ノート:化膿レンサ球菌
呼び名
[編集]細菌学での正式な和名がより正当とご判断されて、移動されたようですが、臨床分野では、Group A Streptococci(Streptococcus pyogenes)という記載のほうが主流のようです。
細菌についての記載なのだから細菌学の用語がより「正当」である、という理解でよろしいでしょうか?となると臨床家は言葉の使い方を誤っていることになりますか(それも国際的に)?Avec
- 基本的な路線として、ある病原微生物にとって「ヒトに対する病原性がある」というのは、その生物の全体的な特徴から見て「一側面」にすぎない、という考え方を、私はしています。そのため、概念上は「生物として」が上位、「病原性」が下位、という位置づけから、優先順位からは細菌学分野のものを優先しました。

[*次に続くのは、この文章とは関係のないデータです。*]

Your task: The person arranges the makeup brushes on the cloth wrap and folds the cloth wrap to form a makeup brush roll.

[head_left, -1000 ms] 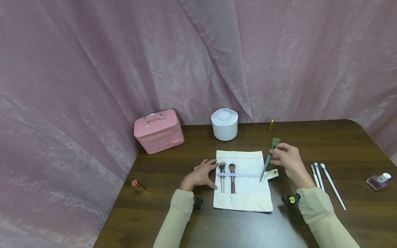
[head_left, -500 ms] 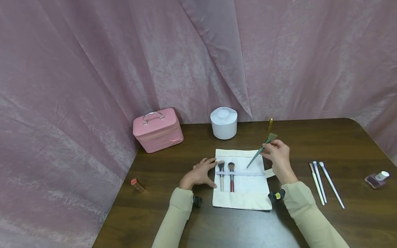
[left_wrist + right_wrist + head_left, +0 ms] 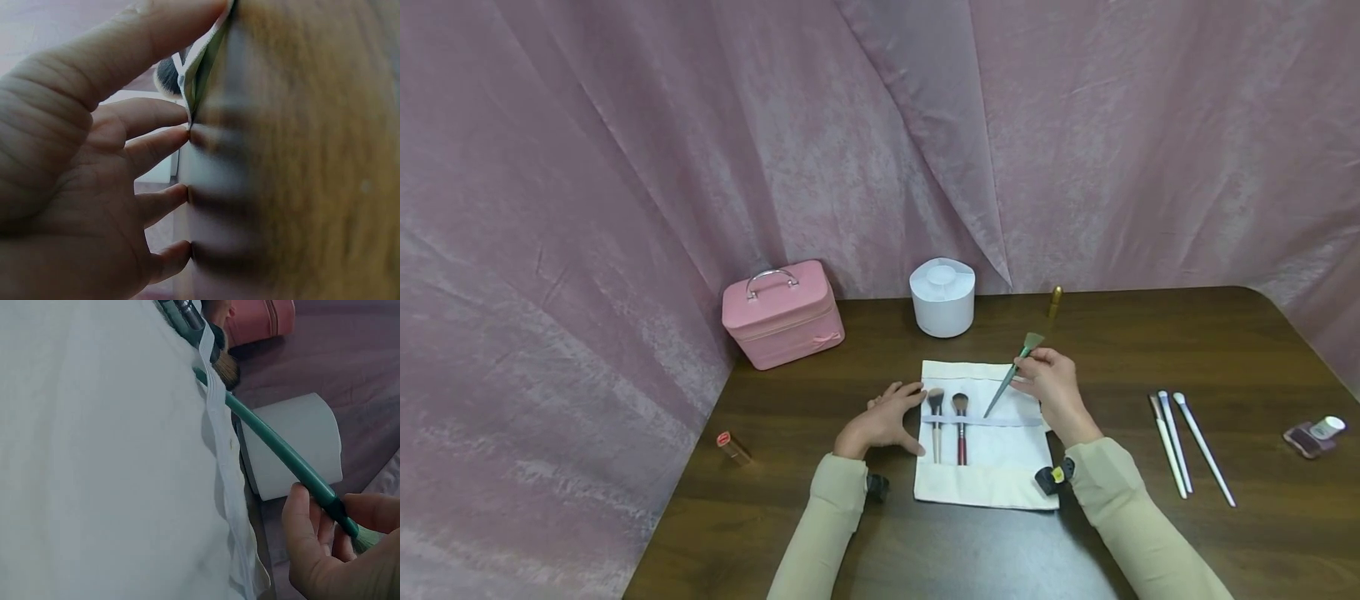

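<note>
A white cloth brush roll (image 3: pixel 992 483) lies unrolled on the table. Two makeup brushes, one pale-handled (image 3: pixel 936 429) and one red-handled (image 3: pixel 962 433), sit under its elastic band (image 3: pixel 214 400). My right hand (image 3: pixel 1054 387) pinches a green makeup brush (image 3: pixel 1006 385) near its bristles, which point up and away. In the right wrist view, the green handle's thin end passes beneath the band, right of the red-handled brush. With spread fingers, my left hand (image 3: pixel 883 425) rests at the roll's left edge, thumb and fingertips touching cloth and table (image 3: pixel 312 156).
Several items stand around: a pink case (image 3: pixel 786 317), a white round container (image 3: pixel 942 298) and a gold tube (image 3: pixel 1056 302) at the back, a lipstick (image 3: pixel 733 448) at left. Three white-handled brushes (image 3: pixel 1204 450) and a dark bottle (image 3: pixel 1313 437) lie to the right.
My right hand has moved left over the roll with the green brush, and the brush's thin end has come down to the elastic band. My left hand has stayed in place.
</note>
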Demonstrator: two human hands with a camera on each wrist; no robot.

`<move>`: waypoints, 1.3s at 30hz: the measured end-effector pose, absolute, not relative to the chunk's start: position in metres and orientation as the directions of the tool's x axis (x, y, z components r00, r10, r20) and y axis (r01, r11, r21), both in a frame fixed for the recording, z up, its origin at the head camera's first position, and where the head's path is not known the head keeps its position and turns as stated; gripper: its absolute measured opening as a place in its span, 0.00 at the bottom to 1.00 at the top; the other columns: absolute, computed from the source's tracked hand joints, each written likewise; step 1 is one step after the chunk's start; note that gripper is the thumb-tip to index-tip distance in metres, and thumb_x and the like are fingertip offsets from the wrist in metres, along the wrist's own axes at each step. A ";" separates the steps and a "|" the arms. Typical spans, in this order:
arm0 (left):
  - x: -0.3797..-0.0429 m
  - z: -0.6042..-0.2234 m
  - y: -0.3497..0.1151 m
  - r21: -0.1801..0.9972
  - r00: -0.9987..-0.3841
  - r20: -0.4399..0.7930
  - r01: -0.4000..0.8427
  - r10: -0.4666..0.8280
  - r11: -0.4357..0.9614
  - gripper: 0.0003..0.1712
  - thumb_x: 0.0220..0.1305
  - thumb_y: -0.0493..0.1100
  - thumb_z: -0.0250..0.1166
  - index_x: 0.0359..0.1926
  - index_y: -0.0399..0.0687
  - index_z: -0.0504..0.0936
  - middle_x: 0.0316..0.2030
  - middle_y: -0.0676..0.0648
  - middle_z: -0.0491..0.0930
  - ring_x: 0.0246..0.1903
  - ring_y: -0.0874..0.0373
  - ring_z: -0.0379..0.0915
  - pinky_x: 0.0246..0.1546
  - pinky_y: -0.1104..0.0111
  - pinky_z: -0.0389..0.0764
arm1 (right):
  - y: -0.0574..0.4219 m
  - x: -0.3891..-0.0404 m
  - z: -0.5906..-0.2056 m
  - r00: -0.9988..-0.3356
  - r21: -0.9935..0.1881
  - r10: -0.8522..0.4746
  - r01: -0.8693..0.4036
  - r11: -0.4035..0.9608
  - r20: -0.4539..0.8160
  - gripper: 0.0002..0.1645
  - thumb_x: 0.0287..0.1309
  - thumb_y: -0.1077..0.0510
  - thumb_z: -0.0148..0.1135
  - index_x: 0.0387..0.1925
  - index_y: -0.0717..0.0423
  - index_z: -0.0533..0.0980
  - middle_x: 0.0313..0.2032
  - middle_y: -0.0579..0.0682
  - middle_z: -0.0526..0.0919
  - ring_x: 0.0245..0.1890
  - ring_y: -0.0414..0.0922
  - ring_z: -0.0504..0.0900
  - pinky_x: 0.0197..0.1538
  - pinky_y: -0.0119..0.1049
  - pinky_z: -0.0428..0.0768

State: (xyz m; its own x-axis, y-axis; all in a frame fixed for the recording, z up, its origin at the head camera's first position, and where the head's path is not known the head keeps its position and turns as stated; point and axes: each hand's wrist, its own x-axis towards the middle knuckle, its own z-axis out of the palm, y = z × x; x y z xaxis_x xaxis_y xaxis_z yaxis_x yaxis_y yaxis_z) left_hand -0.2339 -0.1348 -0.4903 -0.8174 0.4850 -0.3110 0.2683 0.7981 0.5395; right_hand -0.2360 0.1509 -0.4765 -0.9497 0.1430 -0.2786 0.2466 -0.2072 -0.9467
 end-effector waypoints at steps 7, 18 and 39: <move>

- 臨床分野において独自の呼び方をしている、というのは別に化膿レンサ球菌に限ったことではないです。しかし、かと言って、臨床家の用法が「間違っている」というわけではありません。病原菌の鑑別同定という立場からは、その病原菌の「生物学的な種」までを決める必要は必ずしもなく、疾患との結びつきから他の菌との鑑別可能なレベルまでの作業で十分なので、例えばCNSみたいに「コアグラーゼがないブドウ球菌」とかの、引っ括めて扱うようなカテゴライズも行われてます。それはそれで実用的だし、理に適ったやり方だと思います。「臨床家が言葉の使い方を誤っている」というわけではなく、その分野で扱われているものに対して、「どこまで同定されているか」という観点において、むしろ厳密な使い方をしているとも言えます。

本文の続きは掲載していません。